◆ **Collected material**

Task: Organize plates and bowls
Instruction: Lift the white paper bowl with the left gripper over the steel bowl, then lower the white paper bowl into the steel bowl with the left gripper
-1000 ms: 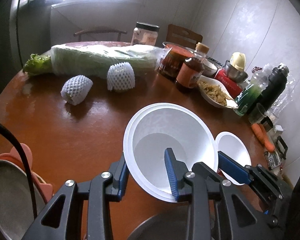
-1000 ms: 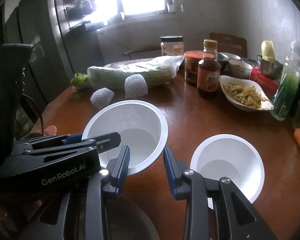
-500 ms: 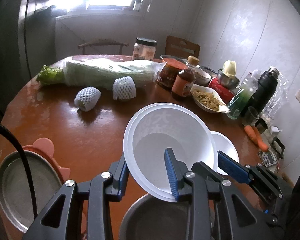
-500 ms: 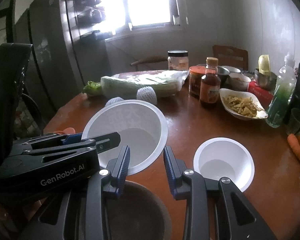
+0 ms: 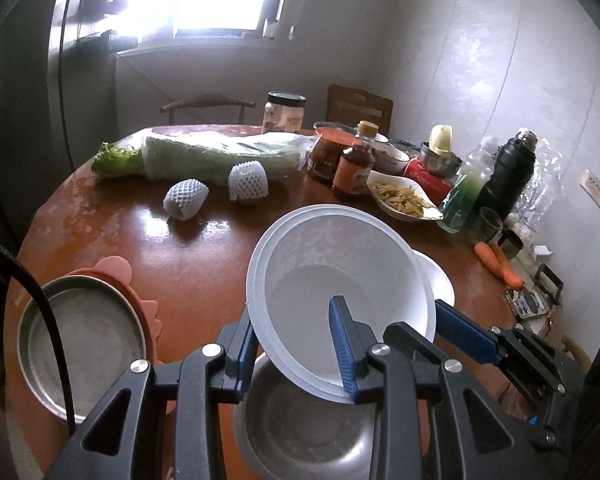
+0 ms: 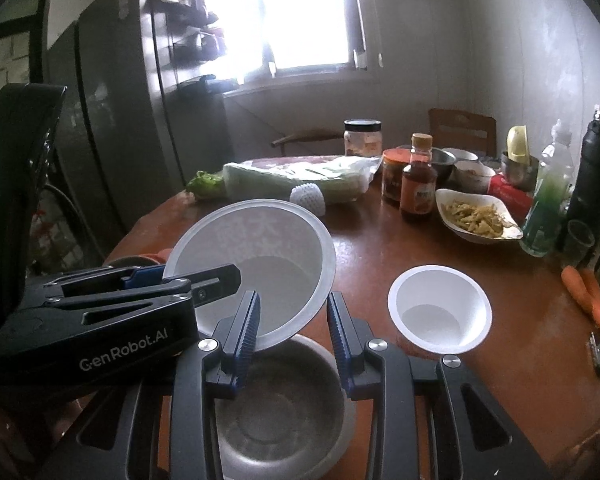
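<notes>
the left gripper (image 5: 296, 344) pinches the near rim of the large white plastic bowl (image 5: 340, 280), one finger inside and one outside, holding it tilted in the air just above the round steel bowl (image 6: 284, 408) at the near table edge; the step in hand looks like nesting it there, so the next move calls for levelling, lowering and letting go. the right gripper (image 6: 294, 332) hangs spread and empty beside it. only the right wrist view fully shows the small white plastic bowl (image 6: 440, 314) standing apart on the brown wooden table (image 6: 400, 252), while only the left view shows the flat steel plate (image 5: 84, 344) on a pink mat.
</notes>
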The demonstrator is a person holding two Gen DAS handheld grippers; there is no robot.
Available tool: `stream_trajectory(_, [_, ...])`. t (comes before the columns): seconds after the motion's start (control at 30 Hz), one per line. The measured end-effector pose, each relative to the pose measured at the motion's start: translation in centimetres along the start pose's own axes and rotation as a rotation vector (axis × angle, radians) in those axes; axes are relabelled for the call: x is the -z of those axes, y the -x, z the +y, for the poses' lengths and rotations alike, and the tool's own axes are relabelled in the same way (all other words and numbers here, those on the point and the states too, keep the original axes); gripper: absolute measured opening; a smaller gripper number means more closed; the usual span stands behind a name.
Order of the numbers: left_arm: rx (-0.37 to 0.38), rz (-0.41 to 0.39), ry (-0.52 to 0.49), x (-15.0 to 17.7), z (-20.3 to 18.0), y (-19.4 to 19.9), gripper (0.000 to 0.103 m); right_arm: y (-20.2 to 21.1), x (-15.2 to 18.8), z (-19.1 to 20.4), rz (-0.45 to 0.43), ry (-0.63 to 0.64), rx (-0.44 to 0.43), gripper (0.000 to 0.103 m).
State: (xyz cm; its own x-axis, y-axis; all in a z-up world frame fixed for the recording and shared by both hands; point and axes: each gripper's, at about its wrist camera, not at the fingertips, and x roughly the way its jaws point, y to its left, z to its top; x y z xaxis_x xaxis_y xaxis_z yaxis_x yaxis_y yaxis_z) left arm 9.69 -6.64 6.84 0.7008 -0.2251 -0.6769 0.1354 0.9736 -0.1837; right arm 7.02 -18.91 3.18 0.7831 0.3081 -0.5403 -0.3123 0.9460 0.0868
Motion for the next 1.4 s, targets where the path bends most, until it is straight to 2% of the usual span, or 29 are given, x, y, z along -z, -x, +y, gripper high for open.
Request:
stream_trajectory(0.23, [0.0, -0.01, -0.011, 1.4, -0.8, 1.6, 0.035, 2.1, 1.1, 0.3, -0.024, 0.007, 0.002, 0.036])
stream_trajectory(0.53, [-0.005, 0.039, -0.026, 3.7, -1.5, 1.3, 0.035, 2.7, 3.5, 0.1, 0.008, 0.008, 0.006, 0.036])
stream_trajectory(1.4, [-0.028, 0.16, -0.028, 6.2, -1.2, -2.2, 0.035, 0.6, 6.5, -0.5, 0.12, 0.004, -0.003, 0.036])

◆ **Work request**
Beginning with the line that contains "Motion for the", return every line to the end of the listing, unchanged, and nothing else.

◆ **Solution to this task**
Motion for the next 1.4 s, targets where the path bends most, until it is straight to 2% of the usual span, or 29 are given, x, y, z along -z, -x, +y, gripper high for open.
Request:
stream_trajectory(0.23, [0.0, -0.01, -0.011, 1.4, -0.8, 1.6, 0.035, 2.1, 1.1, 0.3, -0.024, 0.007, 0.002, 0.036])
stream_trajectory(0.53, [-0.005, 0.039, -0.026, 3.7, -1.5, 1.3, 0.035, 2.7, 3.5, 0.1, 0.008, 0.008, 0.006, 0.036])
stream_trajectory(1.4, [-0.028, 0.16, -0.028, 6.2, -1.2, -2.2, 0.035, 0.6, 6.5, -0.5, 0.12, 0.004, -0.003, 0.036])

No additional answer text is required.